A disputa ainda está em andamento no STF, e não há data para o julgamento do caso. A Procuradoria-Geral da República, PGR, se manifestou contra a decisão do STJ, argumentando que ela causa insegurança jurídica e prejudica o mercado de capitais. O STF está analisando as manifestações dos órgãos e da própria Corte sobre o caso, sendo provável que seja levado o caso ao plenário, considerando a relevância e o impacto no mercado de capitais.

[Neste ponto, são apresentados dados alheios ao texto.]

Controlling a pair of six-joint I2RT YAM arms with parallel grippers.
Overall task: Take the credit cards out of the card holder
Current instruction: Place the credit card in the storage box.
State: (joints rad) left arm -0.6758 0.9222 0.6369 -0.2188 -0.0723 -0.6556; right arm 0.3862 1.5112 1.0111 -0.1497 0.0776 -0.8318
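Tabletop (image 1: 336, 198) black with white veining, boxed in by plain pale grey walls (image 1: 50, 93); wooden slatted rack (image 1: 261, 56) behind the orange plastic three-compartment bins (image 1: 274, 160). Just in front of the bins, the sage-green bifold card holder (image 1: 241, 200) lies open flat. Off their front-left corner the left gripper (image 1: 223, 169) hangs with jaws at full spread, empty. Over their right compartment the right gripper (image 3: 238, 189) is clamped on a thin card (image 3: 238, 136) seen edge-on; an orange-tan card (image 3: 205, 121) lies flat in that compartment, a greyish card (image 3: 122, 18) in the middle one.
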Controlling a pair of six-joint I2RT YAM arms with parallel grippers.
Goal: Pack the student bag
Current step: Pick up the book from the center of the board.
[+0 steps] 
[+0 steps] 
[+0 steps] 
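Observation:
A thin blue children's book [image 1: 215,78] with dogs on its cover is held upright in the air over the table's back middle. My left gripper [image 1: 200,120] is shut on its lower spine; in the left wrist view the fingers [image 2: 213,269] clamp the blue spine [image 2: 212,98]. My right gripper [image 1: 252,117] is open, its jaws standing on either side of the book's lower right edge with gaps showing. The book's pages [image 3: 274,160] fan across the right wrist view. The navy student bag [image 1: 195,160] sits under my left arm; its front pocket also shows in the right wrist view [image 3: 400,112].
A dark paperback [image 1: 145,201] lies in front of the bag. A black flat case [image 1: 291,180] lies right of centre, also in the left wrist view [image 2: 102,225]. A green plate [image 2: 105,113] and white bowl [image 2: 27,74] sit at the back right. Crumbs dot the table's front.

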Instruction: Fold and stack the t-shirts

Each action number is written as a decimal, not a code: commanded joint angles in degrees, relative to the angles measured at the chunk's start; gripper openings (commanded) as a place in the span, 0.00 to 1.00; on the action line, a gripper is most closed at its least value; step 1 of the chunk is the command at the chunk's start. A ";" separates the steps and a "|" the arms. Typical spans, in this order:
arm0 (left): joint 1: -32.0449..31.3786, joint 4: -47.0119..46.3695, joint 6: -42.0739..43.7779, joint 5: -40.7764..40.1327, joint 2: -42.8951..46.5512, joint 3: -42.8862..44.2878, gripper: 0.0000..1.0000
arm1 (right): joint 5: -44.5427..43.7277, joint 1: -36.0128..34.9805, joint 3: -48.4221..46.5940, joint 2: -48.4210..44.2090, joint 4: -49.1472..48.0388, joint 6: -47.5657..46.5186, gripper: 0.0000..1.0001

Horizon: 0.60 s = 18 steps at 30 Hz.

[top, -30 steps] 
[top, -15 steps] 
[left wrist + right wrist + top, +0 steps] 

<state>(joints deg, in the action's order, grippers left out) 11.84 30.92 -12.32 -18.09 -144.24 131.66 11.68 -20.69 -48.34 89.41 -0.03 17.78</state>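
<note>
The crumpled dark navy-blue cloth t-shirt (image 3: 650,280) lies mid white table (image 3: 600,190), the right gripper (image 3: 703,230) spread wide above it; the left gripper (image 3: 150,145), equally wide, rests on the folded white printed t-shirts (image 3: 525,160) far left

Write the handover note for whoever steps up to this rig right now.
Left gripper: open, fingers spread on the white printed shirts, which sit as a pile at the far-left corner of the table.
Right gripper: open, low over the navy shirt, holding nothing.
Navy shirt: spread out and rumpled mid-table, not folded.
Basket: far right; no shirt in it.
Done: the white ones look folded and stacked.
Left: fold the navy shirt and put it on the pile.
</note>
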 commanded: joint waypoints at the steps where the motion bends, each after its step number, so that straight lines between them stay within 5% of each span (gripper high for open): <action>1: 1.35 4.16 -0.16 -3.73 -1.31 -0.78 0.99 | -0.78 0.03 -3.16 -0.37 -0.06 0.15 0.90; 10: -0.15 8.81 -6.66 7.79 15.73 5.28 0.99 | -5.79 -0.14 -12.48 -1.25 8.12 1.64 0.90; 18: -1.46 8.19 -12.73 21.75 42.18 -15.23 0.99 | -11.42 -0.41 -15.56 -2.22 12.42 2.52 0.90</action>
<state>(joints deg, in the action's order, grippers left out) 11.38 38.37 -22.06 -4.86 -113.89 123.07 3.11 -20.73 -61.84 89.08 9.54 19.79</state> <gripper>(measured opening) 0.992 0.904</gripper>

Esse poderá ser o último desafio dessa primeira fase da história do grupo Ternium-Tecchint na sua entrada recente na siderurgia brasileira, a partir das aquisições das ações da Usiminas, em 2011. No meio do caminho, em 2017, outro passo foi dado nesse sentido com a aquisição do controle total da antiga Companhia Siderúrgica do Atlântico, a CSA, na zona norte do Rio de Janeiro, um centro industrial responsável por produzir placas para exportação, em especial para o México (onde possui dois centros industriais siderúrgicos de laminação) e Estados Unidos.
Confiança no Brasil
Quem acompanha os fatos recentes que envolvem a concorrência predatória com o aço importado, os desafios tecnológicos para ganhar maior competitividade de custos e preços, enfim todas as disputas acionárias que o grupo esteve envolvido, pode se surpreender com o último passo dado em direção a assumir quase 100% do controle total da Usiminas.

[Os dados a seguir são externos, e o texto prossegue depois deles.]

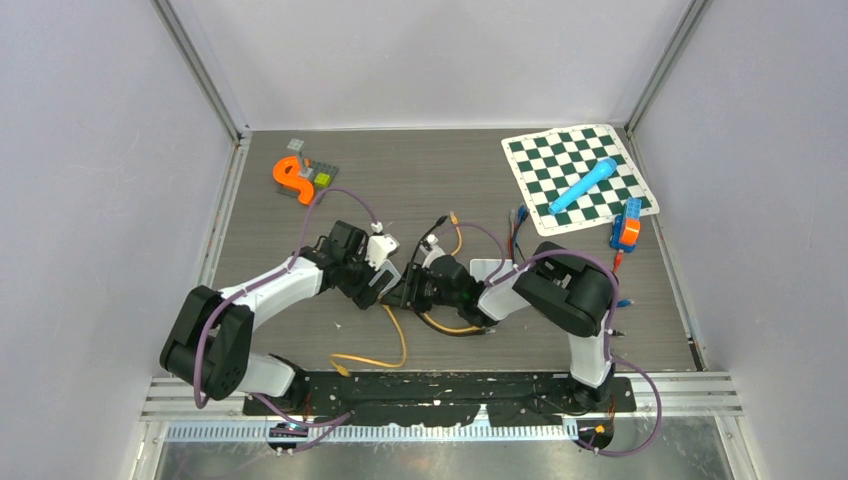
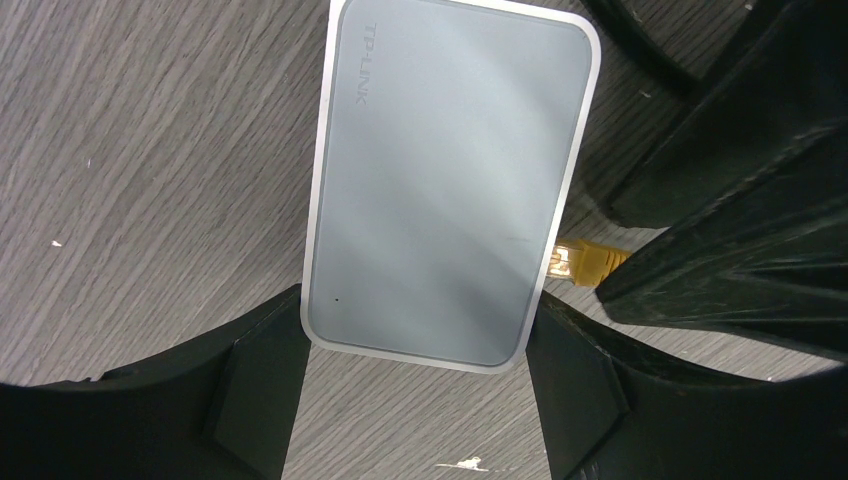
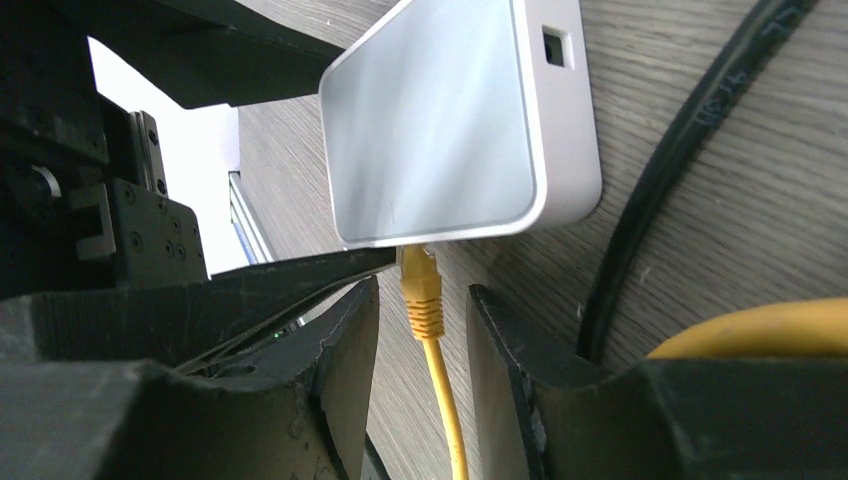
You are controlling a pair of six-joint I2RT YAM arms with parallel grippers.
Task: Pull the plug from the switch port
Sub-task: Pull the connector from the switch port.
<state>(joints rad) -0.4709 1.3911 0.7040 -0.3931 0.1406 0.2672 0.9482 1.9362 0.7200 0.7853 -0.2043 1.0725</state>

Mas, se analisarmos 14 anos atrás, sinais de confiança no Brasil, em especial o mercado de aço doméstico, foram dados quando, em novembro de 2011, a Ternium pagou R$ 36,00 por ação ordinária (com direito a voto) da Usiminas para adquirir as participações que pertenciam à Camargo Corrêa e à Votorantim.

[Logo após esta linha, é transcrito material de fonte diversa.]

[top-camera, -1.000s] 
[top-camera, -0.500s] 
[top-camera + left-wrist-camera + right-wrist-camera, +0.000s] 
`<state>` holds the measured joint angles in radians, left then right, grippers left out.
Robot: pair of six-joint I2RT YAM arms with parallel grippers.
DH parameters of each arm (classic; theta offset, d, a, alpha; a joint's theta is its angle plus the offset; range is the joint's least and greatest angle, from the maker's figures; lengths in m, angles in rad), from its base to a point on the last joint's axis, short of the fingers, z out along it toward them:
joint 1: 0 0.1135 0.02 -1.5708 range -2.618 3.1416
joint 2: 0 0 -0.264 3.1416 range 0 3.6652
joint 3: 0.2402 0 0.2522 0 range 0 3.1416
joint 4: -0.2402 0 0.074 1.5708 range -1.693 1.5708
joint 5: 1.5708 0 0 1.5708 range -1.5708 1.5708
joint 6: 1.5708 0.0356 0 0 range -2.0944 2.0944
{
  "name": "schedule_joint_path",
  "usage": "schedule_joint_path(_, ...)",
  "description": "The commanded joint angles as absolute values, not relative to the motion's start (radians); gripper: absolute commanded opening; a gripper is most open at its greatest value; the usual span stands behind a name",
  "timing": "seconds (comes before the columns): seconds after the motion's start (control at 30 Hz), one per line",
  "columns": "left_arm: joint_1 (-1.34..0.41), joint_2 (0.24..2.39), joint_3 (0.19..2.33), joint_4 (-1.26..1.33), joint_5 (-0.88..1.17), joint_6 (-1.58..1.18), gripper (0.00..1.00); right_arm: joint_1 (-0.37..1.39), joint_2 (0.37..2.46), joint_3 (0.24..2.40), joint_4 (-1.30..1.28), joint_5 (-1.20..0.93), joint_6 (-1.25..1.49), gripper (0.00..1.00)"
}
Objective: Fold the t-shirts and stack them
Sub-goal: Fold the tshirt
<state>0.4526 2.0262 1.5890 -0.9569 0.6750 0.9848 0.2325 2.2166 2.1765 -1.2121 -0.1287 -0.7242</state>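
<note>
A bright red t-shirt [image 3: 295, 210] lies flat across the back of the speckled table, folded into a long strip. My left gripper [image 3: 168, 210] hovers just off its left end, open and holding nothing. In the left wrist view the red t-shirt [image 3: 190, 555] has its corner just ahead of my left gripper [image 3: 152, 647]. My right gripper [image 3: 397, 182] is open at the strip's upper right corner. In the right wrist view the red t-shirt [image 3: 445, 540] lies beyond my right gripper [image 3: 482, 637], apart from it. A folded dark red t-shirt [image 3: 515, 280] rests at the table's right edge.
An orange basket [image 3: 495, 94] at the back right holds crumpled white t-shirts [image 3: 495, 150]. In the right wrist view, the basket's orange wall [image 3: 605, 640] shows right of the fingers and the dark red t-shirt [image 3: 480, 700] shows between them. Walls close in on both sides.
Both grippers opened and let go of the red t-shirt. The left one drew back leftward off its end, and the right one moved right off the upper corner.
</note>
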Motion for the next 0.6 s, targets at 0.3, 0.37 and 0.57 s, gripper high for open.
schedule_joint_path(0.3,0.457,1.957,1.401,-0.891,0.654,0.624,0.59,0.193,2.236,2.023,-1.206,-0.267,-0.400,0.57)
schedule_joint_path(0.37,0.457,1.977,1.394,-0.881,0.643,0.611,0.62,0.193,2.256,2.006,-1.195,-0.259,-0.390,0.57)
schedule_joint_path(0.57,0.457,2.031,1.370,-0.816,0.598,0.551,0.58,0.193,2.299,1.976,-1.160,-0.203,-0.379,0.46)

O valor total da transação para a compra de 27,7% do capital votante da Usiminas foi de aproximadamente 4,1 bilhões, dependendo da inclusão de outras participações. A Ternium pagou este valor que representou um prêmio significativo na época: Um ágio de mais de 80% sobre o preço de fechamento das ações ordinárias da Usiminas na sexta-feira anterior ao anúncio (25 de novembro de 2011), que foi de R$ 19,70.
A Ternium já investiu R$ 11 bilhões no Brasil. É a principal produtora de aços planos do país, demonstrando um compromisso histórico com o mercado brasileiro. O grupo possui uma presença consolidada e investimentos de grande porte no Brasil, mesmo em momentos em que o ambiente de negócios esteve impactado por questões judiciais. As decisões pró investimento foram tomadas em detrimento aos sinais tanto da economia, do mercado quanto da segurança jurídica.
Muito desse comportamento pode ser atribuído ao seu controlador, o engenheiro Paolo Rocca, membro da família fundadora do grupo e presente desde quando, décadas atrás, a Usiminas fazia parte do bloco de controle da Ternium (o que hoje é o contrário). Rocca é um entusiasta da siderurgia brasileira e experimentará um fim de semana com muito mais samba que tango ou tarantela. Depois, a luta continuará!